Maurice drove 400 km from Edmonton to Battleford in 1 hour less time than it took Martin to drive the same route from Battleford to Edmonton. If Maurice drove 20 km/h faster than Martin, at what speed did each of them drive?
Show a complete algebraic solution.
Let V = Maurice's speed and v = Martin's speed, measured in km/h.
V = v + 20
Maurice's time = 400/V = Martin's time - 1 = 400/v - 1
400/V = 400/v - 1
You now have two equations in two unknowns, V and v. Sove them by standard algebraic methods. One way would be to substitute v+20 for V in the second equation, and solve for the remaining unknown v.
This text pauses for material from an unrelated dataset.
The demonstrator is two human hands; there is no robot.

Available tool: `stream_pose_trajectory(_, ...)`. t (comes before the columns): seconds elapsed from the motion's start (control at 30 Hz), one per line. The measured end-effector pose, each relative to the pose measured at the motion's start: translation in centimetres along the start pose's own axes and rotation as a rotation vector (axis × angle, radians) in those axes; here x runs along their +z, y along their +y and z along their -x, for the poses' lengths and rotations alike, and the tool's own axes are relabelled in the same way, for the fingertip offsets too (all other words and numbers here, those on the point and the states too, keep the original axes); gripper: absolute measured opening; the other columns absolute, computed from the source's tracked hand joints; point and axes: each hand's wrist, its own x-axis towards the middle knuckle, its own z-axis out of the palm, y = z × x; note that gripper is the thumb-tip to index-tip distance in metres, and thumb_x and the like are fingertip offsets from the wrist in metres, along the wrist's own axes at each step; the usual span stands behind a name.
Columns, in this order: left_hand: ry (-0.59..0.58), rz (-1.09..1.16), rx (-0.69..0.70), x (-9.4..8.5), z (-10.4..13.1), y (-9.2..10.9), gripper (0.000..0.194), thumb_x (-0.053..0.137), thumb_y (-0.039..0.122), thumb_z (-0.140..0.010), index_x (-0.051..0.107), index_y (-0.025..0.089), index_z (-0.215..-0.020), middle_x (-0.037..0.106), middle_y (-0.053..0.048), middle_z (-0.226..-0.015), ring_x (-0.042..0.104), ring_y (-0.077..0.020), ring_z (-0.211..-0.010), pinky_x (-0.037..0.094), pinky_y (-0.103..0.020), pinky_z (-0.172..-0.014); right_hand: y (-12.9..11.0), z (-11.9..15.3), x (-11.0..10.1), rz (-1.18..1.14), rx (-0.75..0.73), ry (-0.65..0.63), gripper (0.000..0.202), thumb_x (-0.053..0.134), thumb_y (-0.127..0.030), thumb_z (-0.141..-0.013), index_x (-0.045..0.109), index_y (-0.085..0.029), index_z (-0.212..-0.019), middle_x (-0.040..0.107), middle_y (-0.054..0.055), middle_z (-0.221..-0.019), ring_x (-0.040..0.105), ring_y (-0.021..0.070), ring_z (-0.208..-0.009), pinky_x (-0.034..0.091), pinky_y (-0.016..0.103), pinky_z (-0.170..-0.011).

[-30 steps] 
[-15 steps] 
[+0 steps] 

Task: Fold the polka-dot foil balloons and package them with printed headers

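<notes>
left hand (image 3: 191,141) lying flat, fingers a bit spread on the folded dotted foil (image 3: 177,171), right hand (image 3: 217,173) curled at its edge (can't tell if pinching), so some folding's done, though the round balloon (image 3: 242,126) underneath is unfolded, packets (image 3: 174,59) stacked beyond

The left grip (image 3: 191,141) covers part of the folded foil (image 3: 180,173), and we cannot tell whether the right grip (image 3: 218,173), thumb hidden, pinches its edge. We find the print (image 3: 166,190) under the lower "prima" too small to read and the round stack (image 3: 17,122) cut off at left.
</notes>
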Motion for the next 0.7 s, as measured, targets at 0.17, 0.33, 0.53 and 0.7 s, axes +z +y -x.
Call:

To solve the equations, substitute V = v + 20 into the second equation:
400/(v + 20) = 400/v - 1
To eliminate the fractions, multiply both sides of the equation by v(v + 20):
400v = 400(v + 20) - v(v + 20)
Expand and simplify:
400v = 400v + 8000 - v^2 - 20v
Rearrange the equation to bring all terms to one side:
0 = -v^2 - 20v + 8000
Now, to solve this quadratic equation, factorize or use the quadratic formula. In this case, it is easier to use the quadratic formula:
v = (-b ± √(b^2 - 4ac))/(2a)
In this quadratic equation, a = -1, b = -20, and c = 8000. Substituting these values into the quadratic formula:
v = (20 ± √((-20)^2 - 4(-1)(8000)))/(2(-1))
Simplifying further:
v = (20 ± √(400 + 32000))/(-2)
v = (20 ± √32400)/(-2)
v = (20 ± 180)/(-2)
Now solve for the two possible values of v:
v = (20 + 180)/(-2) = 200/(-2) = -100
v = (20 - 180)/(-2) = -160/(-2) = 80
Since speed cannot be negative, we ignore the value v = -100.
Therefore, Martin's speed is 80 km/h.
To find Maurice's speed, substitute this value of v back into the equation V = v + 20:
V = 80 + 20 = 100
Therefore, Maurice's speed is 100 km/h.